---- Exercise data
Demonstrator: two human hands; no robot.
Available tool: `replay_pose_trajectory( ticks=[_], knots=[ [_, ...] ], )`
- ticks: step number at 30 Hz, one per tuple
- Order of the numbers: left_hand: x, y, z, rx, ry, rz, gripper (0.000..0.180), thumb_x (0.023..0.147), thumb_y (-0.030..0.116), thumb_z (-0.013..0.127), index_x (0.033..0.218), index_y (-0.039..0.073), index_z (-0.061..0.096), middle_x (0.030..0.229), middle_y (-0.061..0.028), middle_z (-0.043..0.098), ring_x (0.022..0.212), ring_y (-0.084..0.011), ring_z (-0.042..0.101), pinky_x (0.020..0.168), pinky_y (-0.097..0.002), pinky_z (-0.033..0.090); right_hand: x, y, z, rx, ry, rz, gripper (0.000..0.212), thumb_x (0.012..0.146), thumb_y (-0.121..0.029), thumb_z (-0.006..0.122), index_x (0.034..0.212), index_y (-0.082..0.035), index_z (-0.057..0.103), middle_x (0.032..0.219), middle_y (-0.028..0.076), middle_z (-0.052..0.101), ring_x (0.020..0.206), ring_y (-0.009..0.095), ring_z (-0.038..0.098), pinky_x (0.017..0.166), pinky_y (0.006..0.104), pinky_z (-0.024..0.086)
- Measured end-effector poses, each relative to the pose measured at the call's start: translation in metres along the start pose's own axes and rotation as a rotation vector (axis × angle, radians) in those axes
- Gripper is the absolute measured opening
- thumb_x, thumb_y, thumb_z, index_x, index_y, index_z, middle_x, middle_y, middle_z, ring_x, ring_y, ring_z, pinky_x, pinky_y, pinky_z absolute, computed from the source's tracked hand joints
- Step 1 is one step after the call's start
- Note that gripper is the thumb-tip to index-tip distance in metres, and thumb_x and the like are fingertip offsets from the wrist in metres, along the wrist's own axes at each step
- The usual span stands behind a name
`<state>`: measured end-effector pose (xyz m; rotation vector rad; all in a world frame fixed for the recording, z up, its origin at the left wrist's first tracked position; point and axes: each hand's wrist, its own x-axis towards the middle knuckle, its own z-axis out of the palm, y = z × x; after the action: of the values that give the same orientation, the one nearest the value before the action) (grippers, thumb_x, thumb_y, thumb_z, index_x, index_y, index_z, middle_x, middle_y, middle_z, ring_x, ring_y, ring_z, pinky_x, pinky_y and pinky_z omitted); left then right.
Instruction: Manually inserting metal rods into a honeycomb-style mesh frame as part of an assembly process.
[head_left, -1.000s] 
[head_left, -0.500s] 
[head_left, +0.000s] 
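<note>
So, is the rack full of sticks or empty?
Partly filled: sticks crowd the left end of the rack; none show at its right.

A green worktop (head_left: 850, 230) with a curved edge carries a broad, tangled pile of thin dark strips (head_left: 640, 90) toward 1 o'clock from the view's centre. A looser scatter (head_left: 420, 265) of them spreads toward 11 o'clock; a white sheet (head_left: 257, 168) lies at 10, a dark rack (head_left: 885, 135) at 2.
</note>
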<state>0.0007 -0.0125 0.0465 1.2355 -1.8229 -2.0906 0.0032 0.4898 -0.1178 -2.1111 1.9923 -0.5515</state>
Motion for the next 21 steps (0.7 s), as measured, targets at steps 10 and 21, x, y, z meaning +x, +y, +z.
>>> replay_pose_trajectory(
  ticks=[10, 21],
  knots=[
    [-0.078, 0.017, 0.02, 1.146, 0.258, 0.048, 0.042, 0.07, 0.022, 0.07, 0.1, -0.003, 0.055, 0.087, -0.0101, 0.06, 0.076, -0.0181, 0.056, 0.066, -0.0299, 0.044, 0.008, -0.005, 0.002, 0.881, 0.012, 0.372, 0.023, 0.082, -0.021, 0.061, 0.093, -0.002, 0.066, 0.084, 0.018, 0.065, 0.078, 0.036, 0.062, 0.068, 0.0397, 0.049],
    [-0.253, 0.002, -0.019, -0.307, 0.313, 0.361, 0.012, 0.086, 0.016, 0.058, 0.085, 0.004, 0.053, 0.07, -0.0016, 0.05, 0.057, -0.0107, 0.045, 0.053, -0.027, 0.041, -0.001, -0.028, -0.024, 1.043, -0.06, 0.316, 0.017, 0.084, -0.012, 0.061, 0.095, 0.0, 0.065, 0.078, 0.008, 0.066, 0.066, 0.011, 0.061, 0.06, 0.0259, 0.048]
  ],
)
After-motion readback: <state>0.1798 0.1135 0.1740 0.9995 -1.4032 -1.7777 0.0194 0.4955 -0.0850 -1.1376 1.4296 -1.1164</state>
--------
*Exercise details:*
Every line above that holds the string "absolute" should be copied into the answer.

*Solved problem:*
- Gripper is the absolute measured opening
- thumb_x, thumb_y, thumb_z, index_x, index_y, index_z, middle_x, middle_y, middle_z, ring_x, ring_y, ring_z, pinky_x, pinky_y, pinky_z absolute, computed from the source's tracked hand joints

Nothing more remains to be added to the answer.